Select from the data all lines with the word "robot".

(Task inputs)

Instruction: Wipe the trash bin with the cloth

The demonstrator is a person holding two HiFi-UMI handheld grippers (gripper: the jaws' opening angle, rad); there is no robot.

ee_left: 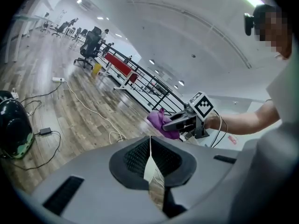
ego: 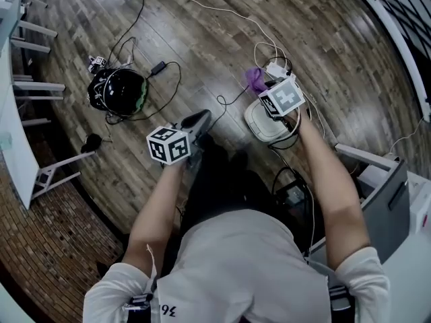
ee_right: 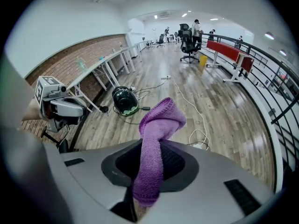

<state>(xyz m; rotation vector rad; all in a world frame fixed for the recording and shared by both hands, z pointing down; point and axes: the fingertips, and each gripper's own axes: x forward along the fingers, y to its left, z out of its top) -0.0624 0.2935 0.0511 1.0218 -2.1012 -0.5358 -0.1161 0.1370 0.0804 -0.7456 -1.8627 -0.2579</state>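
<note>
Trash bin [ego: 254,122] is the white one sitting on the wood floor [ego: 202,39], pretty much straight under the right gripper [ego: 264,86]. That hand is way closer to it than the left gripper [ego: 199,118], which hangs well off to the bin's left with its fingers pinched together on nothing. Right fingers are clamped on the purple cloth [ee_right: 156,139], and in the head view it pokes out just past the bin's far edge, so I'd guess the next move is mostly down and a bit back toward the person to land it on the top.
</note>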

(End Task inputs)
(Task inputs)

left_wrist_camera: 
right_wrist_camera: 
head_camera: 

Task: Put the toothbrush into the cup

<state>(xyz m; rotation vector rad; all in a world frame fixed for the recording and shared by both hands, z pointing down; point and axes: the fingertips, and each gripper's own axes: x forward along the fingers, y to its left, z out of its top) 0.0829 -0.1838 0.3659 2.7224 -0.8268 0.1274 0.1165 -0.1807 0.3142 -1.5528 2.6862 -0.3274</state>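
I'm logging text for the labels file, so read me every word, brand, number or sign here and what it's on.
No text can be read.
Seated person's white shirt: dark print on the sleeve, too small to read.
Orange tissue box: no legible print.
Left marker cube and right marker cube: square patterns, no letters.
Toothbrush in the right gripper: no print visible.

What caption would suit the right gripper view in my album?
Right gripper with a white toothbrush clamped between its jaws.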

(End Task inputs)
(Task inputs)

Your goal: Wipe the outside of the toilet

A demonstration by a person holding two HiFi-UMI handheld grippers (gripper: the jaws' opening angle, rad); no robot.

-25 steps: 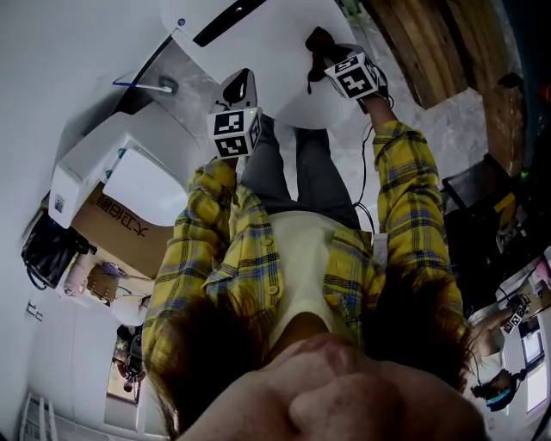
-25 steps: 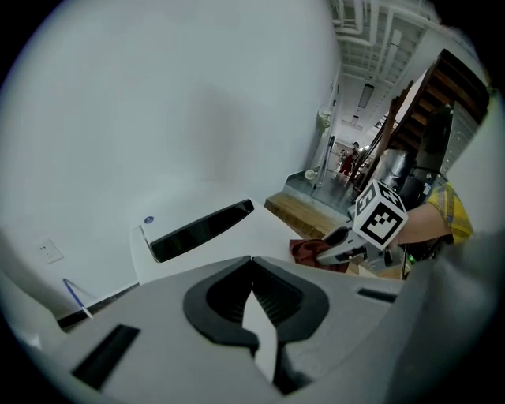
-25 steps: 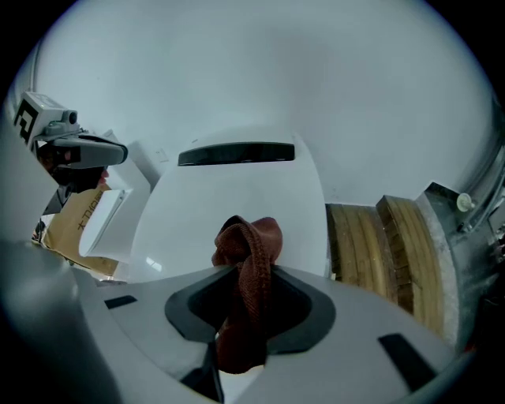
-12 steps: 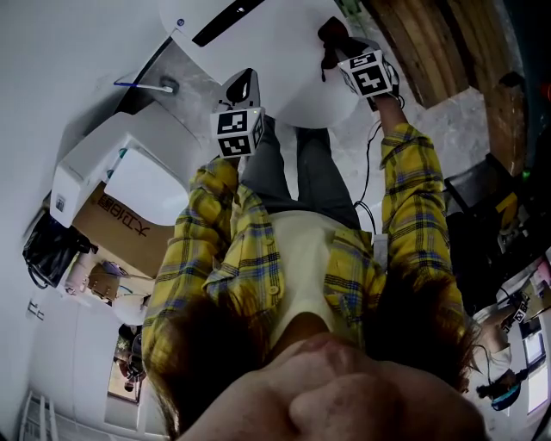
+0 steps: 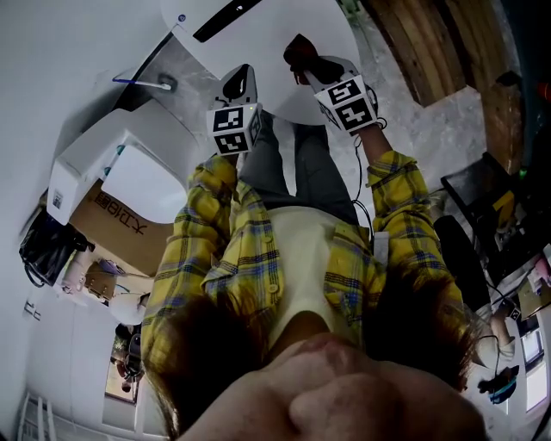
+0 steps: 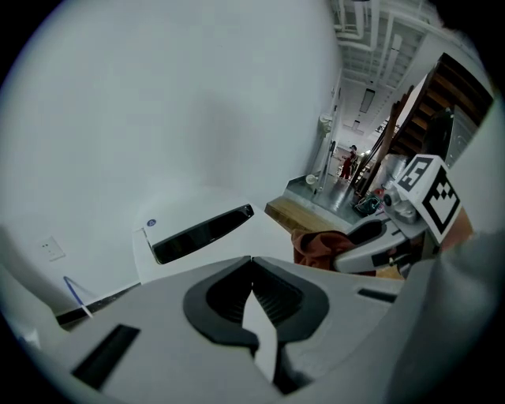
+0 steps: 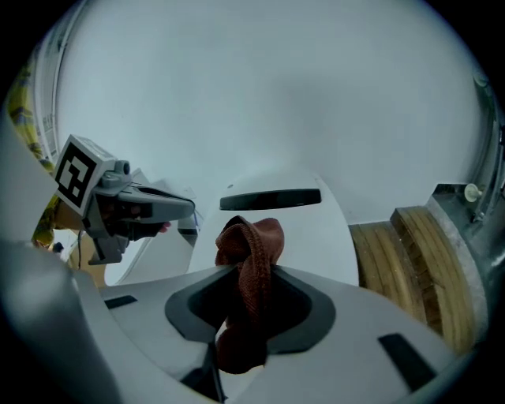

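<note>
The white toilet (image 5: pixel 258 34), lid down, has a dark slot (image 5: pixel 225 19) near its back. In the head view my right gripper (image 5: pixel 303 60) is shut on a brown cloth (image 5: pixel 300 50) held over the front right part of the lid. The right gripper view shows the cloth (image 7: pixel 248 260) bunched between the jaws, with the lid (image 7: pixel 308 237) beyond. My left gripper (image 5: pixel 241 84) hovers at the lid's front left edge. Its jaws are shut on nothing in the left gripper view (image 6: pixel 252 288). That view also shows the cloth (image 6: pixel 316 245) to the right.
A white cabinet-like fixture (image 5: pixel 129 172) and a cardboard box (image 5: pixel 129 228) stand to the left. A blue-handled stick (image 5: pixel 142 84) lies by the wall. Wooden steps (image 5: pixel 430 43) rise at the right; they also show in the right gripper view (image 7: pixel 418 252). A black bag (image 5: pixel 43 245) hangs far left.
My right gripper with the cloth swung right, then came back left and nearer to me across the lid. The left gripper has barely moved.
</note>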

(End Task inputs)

- Response to the exercise -
The demonstrator is a person holding two HiFi-UMI handheld grippers (gripper: the jaws' opening angle, rad); there is no robot.
A demonstration by a person holding two HiFi-UMI handheld grippers (gripper: the jaws' opening angle, rad); no robot.

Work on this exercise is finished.